◆ **Data excerpts**:
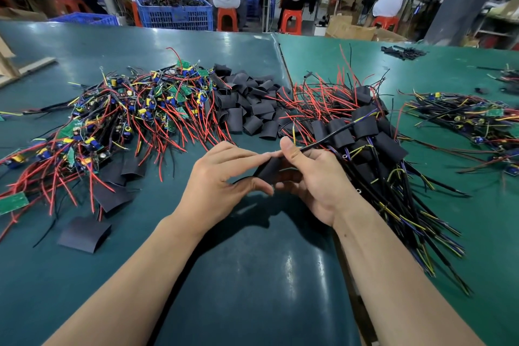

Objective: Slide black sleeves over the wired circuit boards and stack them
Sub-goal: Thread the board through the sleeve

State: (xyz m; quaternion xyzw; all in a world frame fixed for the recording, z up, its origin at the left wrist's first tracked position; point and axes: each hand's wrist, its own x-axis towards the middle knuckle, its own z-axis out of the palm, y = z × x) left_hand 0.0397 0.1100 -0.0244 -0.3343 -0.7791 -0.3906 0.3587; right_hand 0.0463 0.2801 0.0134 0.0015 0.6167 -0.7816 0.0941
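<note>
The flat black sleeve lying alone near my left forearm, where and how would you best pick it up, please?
Probably pinch the flat sleeve at its curved open end facing the person, coming from above with the left hand. It lies flat on the table, apart from the wire pile, and that edge seems slightly lifted for fingers.

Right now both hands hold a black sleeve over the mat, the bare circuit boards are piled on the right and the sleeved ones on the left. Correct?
Sides are swapped. In the head view the bare circuit boards lie on the left and the sleeved ones on the right. The left hand and right hand do hold a black sleeve over the mat.
</note>
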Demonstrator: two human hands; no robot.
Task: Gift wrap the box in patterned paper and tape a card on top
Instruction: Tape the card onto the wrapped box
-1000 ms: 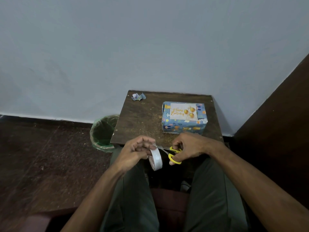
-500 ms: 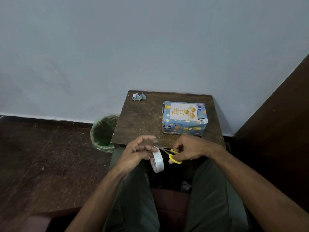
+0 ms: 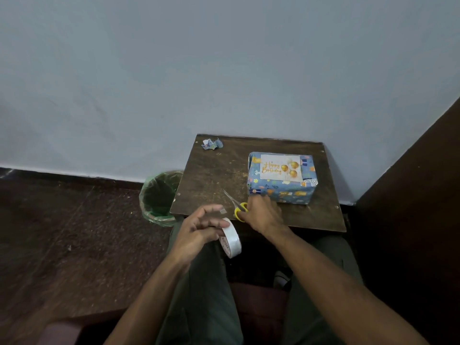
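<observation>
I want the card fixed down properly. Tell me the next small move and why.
Probably let go of the scissors on the table, so the right hand can take the cut tape piece stuck to the left hand fingertip and press it over an edge of the card lying on the wrapped box.

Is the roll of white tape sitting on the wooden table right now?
No, the left hand holds the white tape roll over the lap, off the brown wooden table.

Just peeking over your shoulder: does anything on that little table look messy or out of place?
Only a crumpled scrap of blue patterned paper at the far left corner of the dark wooden table, a leftover beside the neatly wrapped box.
</observation>
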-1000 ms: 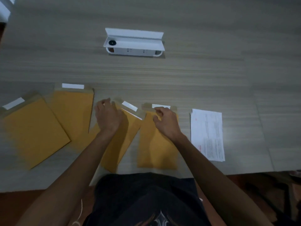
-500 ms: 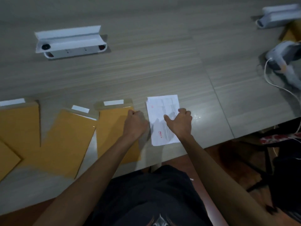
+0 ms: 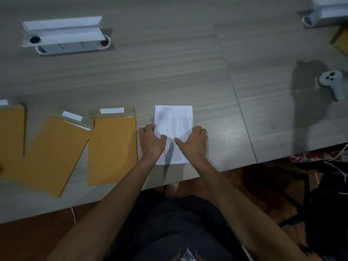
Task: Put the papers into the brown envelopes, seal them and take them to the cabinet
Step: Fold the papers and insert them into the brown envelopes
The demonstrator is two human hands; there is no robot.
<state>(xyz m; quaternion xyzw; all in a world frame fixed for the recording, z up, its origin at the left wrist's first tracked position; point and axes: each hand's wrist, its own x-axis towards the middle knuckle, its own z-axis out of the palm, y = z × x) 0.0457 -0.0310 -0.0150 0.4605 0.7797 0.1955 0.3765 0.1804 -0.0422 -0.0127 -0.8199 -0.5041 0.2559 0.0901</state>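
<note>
We see both hands on the printed papers near the desk edge: the left hand pinches their left edge, the right hand grips their right. The print is too small to read, red stamp included. Just left lies a brown envelope, flap open.

Bare table lies open beyond the papers and to their right; envelopes crowd the left, white box far left, controller far right.
</note>
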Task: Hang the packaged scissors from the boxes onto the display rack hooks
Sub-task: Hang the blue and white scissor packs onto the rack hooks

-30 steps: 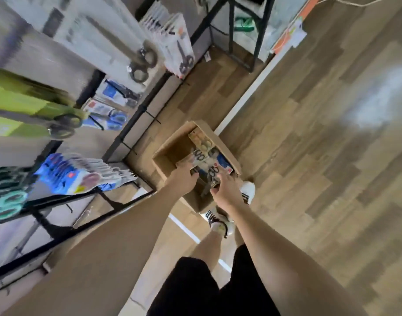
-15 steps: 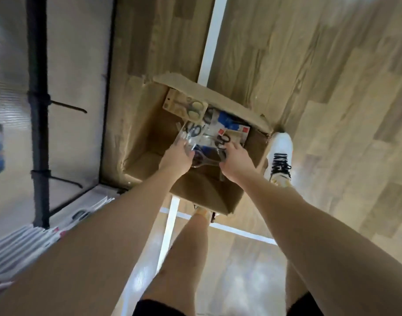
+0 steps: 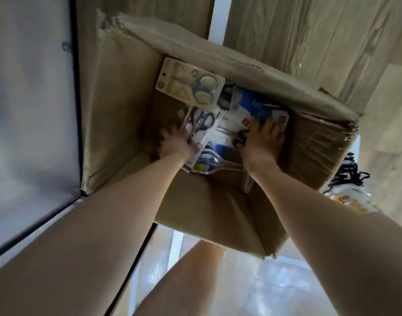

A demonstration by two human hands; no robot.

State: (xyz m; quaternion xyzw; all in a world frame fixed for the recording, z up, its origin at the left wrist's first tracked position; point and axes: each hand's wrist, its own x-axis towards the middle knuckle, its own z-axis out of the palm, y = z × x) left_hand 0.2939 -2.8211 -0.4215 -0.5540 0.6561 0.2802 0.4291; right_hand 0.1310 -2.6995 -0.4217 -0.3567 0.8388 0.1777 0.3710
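Note:
An open cardboard box (image 3: 309, 142) stands on the wooden floor below me with several packaged scissors inside. Both my hands are down in it. My left hand (image 3: 177, 144) grips the left edge of a clear pack with black-handled scissors (image 3: 202, 122). My right hand (image 3: 263, 142) grips the blue-and-white packs (image 3: 259, 108) on the right side of the pile. A tan card pack with grey-and-yellow scissors (image 3: 191, 83) leans against the box's far wall. The display rack hooks are out of view.
A pale panel with a black frame (image 3: 76, 87), the rack's base, runs along the left. My bare leg (image 3: 184, 281) and a white sneaker with black laces (image 3: 348, 185) stand beside the box. White lines (image 3: 220, 19) cross the floor.
My head has dropped closer to the box, so the hanging packs and hooks left the view. Both hands sank deeper into the box and closed on the packs.

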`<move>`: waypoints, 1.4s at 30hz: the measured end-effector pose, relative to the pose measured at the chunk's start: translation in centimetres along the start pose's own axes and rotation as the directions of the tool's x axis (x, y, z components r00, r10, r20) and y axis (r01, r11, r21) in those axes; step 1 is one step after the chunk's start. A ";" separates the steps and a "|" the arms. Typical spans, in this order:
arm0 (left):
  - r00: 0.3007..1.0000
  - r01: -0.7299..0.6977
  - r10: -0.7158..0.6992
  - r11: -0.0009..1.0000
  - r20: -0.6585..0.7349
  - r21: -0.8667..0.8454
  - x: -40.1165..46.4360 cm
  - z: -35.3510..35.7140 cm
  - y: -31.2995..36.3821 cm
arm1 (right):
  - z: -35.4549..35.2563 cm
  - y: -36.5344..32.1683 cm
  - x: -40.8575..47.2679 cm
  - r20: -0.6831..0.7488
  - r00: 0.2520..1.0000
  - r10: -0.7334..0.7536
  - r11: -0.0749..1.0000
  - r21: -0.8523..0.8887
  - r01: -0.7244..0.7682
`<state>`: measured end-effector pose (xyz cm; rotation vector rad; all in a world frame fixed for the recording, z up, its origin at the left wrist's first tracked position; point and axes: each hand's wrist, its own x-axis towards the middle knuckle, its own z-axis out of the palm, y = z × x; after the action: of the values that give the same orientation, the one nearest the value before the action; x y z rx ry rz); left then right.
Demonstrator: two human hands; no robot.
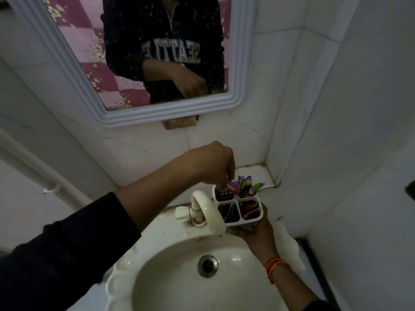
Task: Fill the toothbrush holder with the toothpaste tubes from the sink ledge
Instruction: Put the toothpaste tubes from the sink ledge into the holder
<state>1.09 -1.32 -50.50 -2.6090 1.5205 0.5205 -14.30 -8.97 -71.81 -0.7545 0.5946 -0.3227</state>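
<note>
A white toothbrush holder point(251, 221) with four compartments stands at the back right of the sink, behind the tap. My right hand point(253, 232) grips it from below and the side. My left hand point(211, 164) hangs over its back left compartment, fingertips pinched on a small reddish toothpaste tube point(230, 187) that points down into it. Purple and green toothbrushes point(246, 186) stick out of the back right compartment. Reddish items lie in the front right compartment point(250, 209); thin coloured sticks stand in the front left one.
A cream curved tap point(208, 209) rises just left of the holder. The round sink basin point(179, 277) with a metal drain lies below. A white-framed mirror point(157, 113) hangs above. Tiled walls close in on the right corner.
</note>
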 end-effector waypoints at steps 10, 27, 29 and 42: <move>0.982 0.134 -0.110 0.977 -0.153 0.164 -1.2 -0.1 3.1 | -0.8 -0.1 0.4 0.024 0.999 -0.038 0.949 -0.314 0.044; 0.925 0.246 -0.353 0.839 -0.140 -0.484 0.7 6.0 -5.7 | -0.7 -0.1 0.4 0.010 0.997 -0.072 0.969 -0.238 0.072; 0.904 0.354 -0.412 0.870 -0.110 -0.344 0.7 8.2 -8.8 | -0.8 0.1 0.7 0.004 1.000 -0.020 0.992 -0.128 0.020; 0.820 0.556 -0.573 0.794 0.003 -0.247 2.5 17.2 -14.6 | -1.1 1.0 1.1 0.030 0.998 -0.054 0.991 -0.119 0.057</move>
<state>10.40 8.00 -68.93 -3.0906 0.6312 0.5688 -14.03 -9.42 -73.58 -0.8912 0.5719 -0.3293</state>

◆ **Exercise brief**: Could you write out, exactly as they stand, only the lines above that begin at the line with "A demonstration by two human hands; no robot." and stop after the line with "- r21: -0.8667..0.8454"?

◆ **Output of the task**:
A demonstration by two human hands; no robot.

State: (xyz m; quaternion xyzw; all in a world frame fixed for the recording, z up, its origin at the left wrist's first tracked position; point and axes: each hand's wrist, its own x-axis towards the middle knuckle, its own z-axis out of the palm, y = z × x) left_hand 0.2939 -2.8211 -0.4215 -0.5540 0.6561 0.2802 0.4291; right_hand 0.1310 -2.6995 -0.4217 -0.3567 0.8388 0.1777 0.3710
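Note:
An open cardboard box (image 3: 309, 142) stands on the wooden floor below me with several packaged scissors inside. Both my hands are down in it. My left hand (image 3: 177, 144) grips the left edge of a clear pack with black-handled scissors (image 3: 202, 122). My right hand (image 3: 263, 142) grips the blue-and-white packs (image 3: 259, 108) on the right side of the pile. A tan card pack with grey-and-yellow scissors (image 3: 191, 83) leans against the box's far wall. The display rack hooks are out of view.
A pale panel with a black frame (image 3: 76, 87), the rack's base, runs along the left. My bare leg (image 3: 184, 281) and a white sneaker with black laces (image 3: 348, 185) stand beside the box. White lines (image 3: 220, 19) cross the floor.
My head has dropped closer to the box, so the hanging packs and hooks left the view. Both hands sank deeper into the box and closed on the packs.
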
`<move>`: waypoints, 1.4s at 30hz: the measured end-effector pose, relative to the pose measured at the chunk's start: translation in centimetres along the start pose's own axes and rotation as the directions of the tool's x axis (x, y, z components r00, r10, r20) and y axis (r01, r11, r21) in those axes; step 1 is one step after the chunk's start. A ";" separates the steps and a "|" the arms. Typical spans, in this order:
arm0 (left):
  - r00: 0.3007..1.0000
  - r01: -0.7299..0.6977
  - r10: -0.7158..0.6992
  - r11: -0.0009..1.0000
  - r20: -0.6585..0.7349
  - r21: -0.8667..0.8454

The exercise contains no remaining tasks.